The 24-year-old Ph.D. student is accused of a mass killing in which he sprayed three weapons' full of ammunition into a crowded movie theater during a midnight premiere screening of the Batman movie, "The Dark Knight Rises," on July 20. Twelve people were killed and 58 were wounded in the worst mass shooting in U.S. history, as measured by number of people shot.

Holmes was charged with 24 counts of first degree murder, two counts for each of the people he is accused of killing. He was also charged with 116 counts of attempted first degree murder, one count of possessing an explosive device and one count of violent crime. He faces a total of 142 criminal charges.

Holmes failed his graduate school oral exams in June 2012 and was denied access to the school "after he made threats to a professor at the school," Chambers wrote. Holmes began buying his guns at the end of May.

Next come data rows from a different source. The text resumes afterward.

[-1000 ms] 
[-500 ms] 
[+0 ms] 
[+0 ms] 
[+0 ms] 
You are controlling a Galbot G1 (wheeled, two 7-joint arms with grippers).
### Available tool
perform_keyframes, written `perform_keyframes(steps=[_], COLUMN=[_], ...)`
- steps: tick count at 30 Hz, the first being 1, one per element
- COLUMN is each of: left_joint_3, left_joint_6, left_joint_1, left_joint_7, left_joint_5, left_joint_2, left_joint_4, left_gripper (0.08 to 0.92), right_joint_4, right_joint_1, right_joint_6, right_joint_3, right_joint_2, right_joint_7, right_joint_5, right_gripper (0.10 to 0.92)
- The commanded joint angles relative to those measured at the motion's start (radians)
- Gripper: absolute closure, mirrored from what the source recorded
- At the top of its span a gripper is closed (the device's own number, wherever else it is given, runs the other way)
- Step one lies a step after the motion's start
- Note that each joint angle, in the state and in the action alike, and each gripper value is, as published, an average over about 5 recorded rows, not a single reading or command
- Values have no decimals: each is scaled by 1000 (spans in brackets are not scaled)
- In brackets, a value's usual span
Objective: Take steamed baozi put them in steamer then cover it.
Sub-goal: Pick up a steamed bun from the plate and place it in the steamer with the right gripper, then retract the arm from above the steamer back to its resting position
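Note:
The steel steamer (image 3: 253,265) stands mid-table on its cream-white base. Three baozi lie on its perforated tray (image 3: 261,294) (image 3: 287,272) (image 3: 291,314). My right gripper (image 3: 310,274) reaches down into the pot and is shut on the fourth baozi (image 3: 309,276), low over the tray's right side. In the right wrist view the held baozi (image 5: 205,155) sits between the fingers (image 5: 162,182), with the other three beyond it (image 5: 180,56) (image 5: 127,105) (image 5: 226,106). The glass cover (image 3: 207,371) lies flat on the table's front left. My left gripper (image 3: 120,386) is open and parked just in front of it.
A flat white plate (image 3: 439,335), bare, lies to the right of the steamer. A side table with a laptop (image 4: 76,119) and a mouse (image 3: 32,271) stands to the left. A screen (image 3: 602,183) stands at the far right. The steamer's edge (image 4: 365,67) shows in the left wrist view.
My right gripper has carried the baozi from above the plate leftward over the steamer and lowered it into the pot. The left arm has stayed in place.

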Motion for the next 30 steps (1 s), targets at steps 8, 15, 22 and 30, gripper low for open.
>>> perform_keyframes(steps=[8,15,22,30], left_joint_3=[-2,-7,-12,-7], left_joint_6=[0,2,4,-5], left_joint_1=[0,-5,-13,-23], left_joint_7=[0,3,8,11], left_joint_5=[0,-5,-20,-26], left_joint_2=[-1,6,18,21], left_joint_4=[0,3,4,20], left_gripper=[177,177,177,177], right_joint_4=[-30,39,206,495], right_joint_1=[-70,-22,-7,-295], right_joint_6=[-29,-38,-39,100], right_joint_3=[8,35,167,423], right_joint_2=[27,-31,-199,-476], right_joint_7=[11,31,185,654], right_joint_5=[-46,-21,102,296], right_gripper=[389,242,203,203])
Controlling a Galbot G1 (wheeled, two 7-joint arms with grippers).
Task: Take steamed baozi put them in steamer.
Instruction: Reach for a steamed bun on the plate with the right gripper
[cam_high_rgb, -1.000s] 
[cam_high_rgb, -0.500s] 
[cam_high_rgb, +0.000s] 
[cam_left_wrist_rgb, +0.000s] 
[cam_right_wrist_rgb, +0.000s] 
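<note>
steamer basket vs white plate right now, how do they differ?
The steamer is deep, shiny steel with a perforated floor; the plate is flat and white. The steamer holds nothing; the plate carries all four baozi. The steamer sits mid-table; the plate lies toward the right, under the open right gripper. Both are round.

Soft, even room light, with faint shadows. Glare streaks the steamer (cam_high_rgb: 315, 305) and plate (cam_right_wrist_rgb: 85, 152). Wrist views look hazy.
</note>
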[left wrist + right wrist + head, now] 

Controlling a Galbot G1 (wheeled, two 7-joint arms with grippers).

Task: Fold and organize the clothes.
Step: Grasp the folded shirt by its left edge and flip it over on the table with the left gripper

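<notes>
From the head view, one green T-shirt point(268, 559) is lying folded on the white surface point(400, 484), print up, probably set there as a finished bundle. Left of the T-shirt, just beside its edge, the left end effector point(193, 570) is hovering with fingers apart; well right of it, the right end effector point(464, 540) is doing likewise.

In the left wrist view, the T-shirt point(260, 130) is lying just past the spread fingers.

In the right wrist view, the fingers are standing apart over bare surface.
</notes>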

He subsequently began the process to "voluntarily withdraw" from his program and was in the process of completing that withdrawl when the shooting occurred, the document said.

"After he was denied access to the CU-Denver Anschutz campus he began a detailed and complex plan to obtain firearms, ammunition, a tear-gas grenade, body armor, a gas-mask, and a ballistic helmet, which were used in the commission of the murders and the attempted murder," the prosecutor wrote.

In a Thursday court appearance, prosecutors went before a Colorado judge to make their case for why they should have access to Holmes' school records.

"What's going on in the defendant's life at the time is extremely relevant to this case," Chief Deputy District Attorney Karen Pearson said, according to the Associated Press.

Pearson revealed a possible motive in court, saying that Holmes was upset about failing school and, "at the same time he's buying an enormous amount of ammunition, body armor and explosives," according to the AP.

The judge has not yet decided if he will allow the school records to be used as evidence. A gag order had been placed on all parties in the case to prevent them from discussing any details of the case.

Attorneys are also waiting for the court to decide whether the contents of a package Holmes mailed to his Lynne Fenton, his psychiatrist at the University of Colorado, can be used as evidence. Fenton is expected to testify at Holmes' next court date, scheduled for Aug. 30.